**TO DO**
Each line of the data below goes into the copy exactly; pictures do not.

**THE DATA**
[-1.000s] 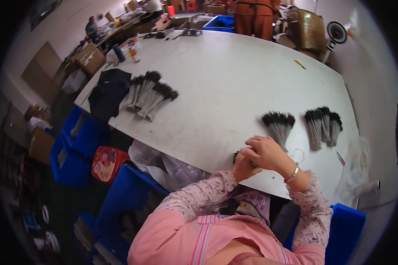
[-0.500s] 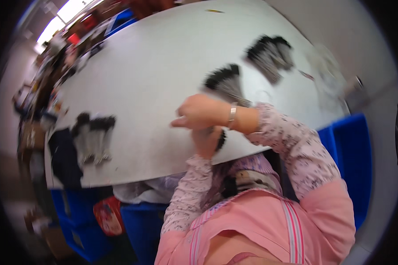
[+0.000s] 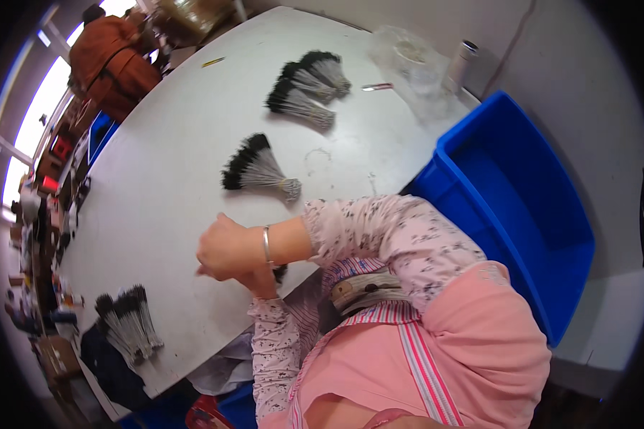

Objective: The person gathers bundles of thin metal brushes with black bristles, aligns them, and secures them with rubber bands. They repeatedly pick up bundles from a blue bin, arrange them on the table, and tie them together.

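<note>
My right hand (image 3: 225, 250), with a metal bracelet at its wrist, is closed over my left hand (image 3: 261, 284), and hides most of it. Dark tips (image 3: 280, 273) poke out beside my left hand, whose fingers wrap round a bundle that is mostly covered. What my right fingers grip is hidden. Beyond my hands lies a fanned bundle of thin grey strands with black ends (image 3: 261, 171), tied near its pale end. Farther off, several similar bundles (image 3: 304, 104) lie together, and more strands (image 3: 130, 325) rest at the table's left edge.
The white table (image 3: 172, 157) carries a red-handled cutter (image 3: 377, 87), a yellow pencil-like stick (image 3: 213, 62), a clear plastic bag (image 3: 418, 71) and a cylinder (image 3: 461, 64). Dark cloth (image 3: 107, 365) lies at the left corner. A blue bin (image 3: 508, 207) stands at right; another person (image 3: 114, 61) is far left.
The view has turned to the right, so the table's things appear farther left and the blue bin shows more fully. My hands stay together, right over left.
</note>
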Action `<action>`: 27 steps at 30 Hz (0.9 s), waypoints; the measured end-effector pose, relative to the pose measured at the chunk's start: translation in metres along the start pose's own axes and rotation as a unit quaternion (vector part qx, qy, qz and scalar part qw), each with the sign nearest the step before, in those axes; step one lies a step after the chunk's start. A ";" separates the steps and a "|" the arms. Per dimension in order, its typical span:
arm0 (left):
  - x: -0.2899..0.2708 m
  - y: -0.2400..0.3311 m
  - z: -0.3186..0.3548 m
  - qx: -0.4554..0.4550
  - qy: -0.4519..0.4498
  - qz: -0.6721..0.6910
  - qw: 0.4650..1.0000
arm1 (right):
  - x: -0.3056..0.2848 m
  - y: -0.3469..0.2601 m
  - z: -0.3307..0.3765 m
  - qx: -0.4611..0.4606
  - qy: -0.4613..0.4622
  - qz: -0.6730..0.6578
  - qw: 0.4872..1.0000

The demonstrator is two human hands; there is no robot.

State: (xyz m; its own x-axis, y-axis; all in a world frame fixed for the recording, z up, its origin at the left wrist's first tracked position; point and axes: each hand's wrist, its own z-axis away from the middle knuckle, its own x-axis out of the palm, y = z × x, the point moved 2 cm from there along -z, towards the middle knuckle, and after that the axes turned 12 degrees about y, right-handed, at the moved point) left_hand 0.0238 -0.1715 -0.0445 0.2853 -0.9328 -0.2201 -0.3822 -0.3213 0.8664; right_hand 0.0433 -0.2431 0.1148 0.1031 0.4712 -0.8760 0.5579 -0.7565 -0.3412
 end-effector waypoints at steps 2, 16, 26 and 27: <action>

**ANSWER AREA**
[-1.000s] 
[-0.500s] 
[+0.000s] 

Objective: The person gathers bundles of thin metal brushes with black bristles, aligns them, and secures them with rubber bands. They repeatedly pick up bundles from a blue bin, arrange them on the table, and tie them together.

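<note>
My right hand (image 3: 225, 250), with a metal bracelet at its wrist, is closed over my left hand (image 3: 261, 284), and hides most of it. Dark tips (image 3: 280, 273) poke out beside my left hand, whose fingers wrap round a bundle that is mostly covered. What my right fingers grip is hidden. Beyond my hands lies a fanned bundle of thin grey strands with black ends (image 3: 261, 171), tied near its pale end. Farther off, several similar bundles (image 3: 304, 104) lie together, and more strands (image 3: 130, 325) rest at the table's left edge.
The white table (image 3: 172, 157) carries a red-handled cutter (image 3: 377, 87), a yellow pencil-like stick (image 3: 213, 62), a clear plastic bag (image 3: 418, 71) and a cylinder (image 3: 461, 64). Dark cloth (image 3: 107, 365) lies at the left corner. A blue bin (image 3: 508, 207) stands at right; another person (image 3: 114, 61) is far left.
The view has turned to the right, so the table's things appear farther left and the blue bin shows more fully. My hands stay together, right over left.
</note>
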Action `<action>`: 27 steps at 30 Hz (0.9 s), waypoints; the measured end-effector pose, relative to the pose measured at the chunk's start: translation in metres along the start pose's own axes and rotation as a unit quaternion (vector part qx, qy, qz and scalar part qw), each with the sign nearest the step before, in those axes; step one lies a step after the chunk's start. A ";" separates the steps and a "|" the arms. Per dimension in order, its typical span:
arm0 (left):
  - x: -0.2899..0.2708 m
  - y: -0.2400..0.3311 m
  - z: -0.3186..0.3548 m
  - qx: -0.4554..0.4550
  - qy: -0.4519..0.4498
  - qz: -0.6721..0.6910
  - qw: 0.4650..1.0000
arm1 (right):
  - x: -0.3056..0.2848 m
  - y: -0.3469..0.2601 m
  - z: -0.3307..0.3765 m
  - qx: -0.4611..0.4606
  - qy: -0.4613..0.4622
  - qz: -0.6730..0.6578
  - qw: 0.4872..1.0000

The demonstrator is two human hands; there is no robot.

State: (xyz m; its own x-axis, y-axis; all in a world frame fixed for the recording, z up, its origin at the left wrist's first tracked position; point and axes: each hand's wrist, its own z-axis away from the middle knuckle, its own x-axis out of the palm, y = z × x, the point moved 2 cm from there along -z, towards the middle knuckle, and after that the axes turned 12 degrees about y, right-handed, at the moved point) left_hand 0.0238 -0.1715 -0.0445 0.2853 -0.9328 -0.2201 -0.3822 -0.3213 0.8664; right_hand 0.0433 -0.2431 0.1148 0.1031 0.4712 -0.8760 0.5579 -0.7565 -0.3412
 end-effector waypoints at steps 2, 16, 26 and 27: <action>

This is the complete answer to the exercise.